Oil majors face shareholder resolutions on climate change

INVESTORS CONCERNED about climate change have never been better organised, thanks to Climate Action 100+, a coalition with more than $33trn in assets under management. Nor have they ever had more success. Last year shareholders of Royal Dutch Shell persuaded it to pledge emissions reductions from both its operations and its products. In May BP’s shareholders voted to require the European oil-and-gas giant to disclose how its strategy matches the goals of the Paris climate agreement.

Edward Mason, the head of responsible investment for the Church of England, sees “a gulf opening between the European supermajors and the American ones”. On May 29th the shareholders of ExxonMobil, the world’s biggest listed energy company, and Chevron, another American major, voted against climate resolutions.

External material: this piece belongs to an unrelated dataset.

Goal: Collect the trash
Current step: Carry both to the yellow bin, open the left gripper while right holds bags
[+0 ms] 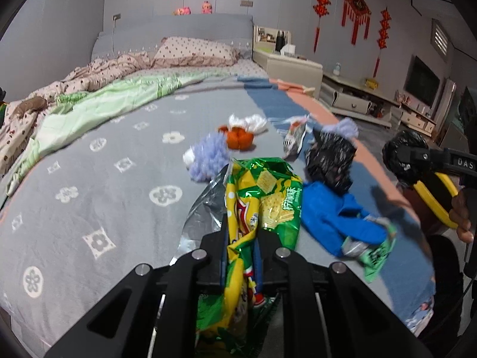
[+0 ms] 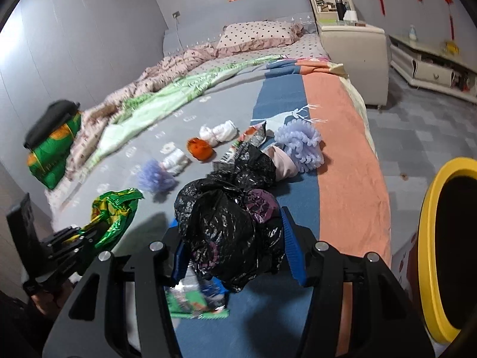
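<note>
My left gripper is pinched nearly closed on the green-and-yellow snack wrapper, lifted just above the grey bedspread. My right gripper sits about half open around a crumpled black plastic bag, pads pressing its sides (a second black bag lies behind). The yellow-rimmed bin stands right of the bed.

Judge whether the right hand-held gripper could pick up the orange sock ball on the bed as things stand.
Probably not yet. The right hand-held gripper is already shut on a crumpled black plastic bag that fills its jaws, and another black bag lies between it and the orange sock ball.
</note>
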`<state>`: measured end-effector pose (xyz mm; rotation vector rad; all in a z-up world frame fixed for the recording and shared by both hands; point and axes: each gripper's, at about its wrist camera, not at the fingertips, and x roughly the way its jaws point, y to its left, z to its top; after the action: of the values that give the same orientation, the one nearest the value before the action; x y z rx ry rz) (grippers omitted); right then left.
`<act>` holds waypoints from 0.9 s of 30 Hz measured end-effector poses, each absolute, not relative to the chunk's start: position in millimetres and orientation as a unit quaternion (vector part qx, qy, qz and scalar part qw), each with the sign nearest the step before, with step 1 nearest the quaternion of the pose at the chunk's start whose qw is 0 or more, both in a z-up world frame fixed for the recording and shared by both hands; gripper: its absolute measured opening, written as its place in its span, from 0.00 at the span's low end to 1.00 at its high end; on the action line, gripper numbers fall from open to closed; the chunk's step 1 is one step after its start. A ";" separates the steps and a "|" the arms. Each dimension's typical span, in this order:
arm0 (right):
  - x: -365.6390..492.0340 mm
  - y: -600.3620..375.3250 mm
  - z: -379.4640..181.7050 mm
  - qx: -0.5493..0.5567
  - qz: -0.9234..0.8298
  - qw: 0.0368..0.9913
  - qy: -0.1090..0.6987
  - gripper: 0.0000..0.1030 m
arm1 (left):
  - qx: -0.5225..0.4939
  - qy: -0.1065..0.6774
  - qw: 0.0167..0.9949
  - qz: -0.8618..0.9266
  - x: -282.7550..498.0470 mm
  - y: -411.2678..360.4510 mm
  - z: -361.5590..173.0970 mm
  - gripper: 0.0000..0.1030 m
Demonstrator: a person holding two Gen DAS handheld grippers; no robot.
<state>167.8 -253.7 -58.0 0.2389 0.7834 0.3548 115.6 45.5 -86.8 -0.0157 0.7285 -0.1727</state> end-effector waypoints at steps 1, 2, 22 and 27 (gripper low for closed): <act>164.1 -258.5 -50.7 0.126 0.173 0.902 0.375 0.50 | -0.008 0.350 0.933 -0.084 114.2 43.9 -79.7 0.12; 162.0 -261.1 -46.8 0.130 0.174 0.902 0.373 0.50 | -0.009 0.347 0.934 -0.085 113.7 42.6 -73.9 0.12; 84.0 -386.2 69.5 0.178 0.112 0.941 0.264 0.50 | 0.037 0.285 0.943 -0.168 129.5 -80.7 22.5 0.12; 72.4 -428.2 90.9 0.178 0.073 0.952 0.238 0.51 | 0.044 0.272 0.940 -0.202 139.4 -123.9 40.6 0.12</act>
<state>72.4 -428.2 90.9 0.3628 0.4836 0.1493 139.4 -123.9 40.6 0.0902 0.5550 -0.4114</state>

Yet even in Europe green investors’ impact is more a ripple than a wave.

In America oilmen have been shielded in part by regulators. Even before ExxonMobil’s annual meeting, America’s Securities and Exchange Commission (SEC) had sided with the company by agreeing that an emissions resolution brought by the Church of England and New York state’s retirement fund amounted to micromanagement. This allowed the motion to be omitted from its proxy materials.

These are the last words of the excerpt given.